MoVfuscator Writeup
Intro
Three days ago Chris Domas announced the release of M/o/Vfuscator2, a beautiful single instruction C compiler leveraging the paper "mov is Turing-complete" (pdf), by Stephen Dolan.
That's it: once compiled, your program is made only of MOV instructions.
See the REcon 2015 slides (pdf) for more insight.
The code is available here: https://github.com/xoreaxeaxeax/movfuscator and by default check.sh will apply it on https://github.com/kokke/tiny-AES128-C , a small portable AES128 implementation.
So, is it safe to protect your AES crypto with M/o/Vfuscator2?
Coincidentally we published a new attack against white-boxes a few days ago: Differential Computation Analysis: Hiding your White-Box Designs is Not Enough.
M/o/Vfuscator2 doesn't transform your AES into a traditional white-box based on look-up tables but we should admit it's quite intimidating for a reverser.
Visualization
For example, here is a trace of the initial AES, up to the first three rounds:
Legend: memory range on the X-axis, time counting from top to bottom on the Y-axis, instructions in black, mem reads in green, mem writes in red.

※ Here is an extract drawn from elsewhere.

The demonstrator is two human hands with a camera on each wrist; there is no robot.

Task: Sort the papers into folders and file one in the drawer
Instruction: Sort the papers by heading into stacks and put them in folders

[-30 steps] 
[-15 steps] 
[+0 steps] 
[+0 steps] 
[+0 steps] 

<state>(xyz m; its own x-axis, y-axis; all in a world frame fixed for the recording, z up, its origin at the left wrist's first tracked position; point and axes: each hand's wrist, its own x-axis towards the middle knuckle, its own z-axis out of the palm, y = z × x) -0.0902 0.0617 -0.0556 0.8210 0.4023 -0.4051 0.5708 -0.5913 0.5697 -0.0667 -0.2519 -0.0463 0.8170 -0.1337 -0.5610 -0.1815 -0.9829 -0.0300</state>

And here once it's compiled with M/o/Vfuscator2:
Legend: memory range on the X-axis, time counting from top to bottom on the Y-axis, instructions in black, mem reads in green, mem writes in red.
Ouch! That's why I limited the trace to the first 3 rounds, it's so huge that I've disk space and RAM issues to display more...
The black square is simply the main MOV loop repeating all long, so if there is information, it should be in the memory accesses.
Challenge
The initial tiny-AES128-C example encrypts a fixed plaintext with a fixed key but let's make a more realistic challenge where one can provide arbitrary plaintexts.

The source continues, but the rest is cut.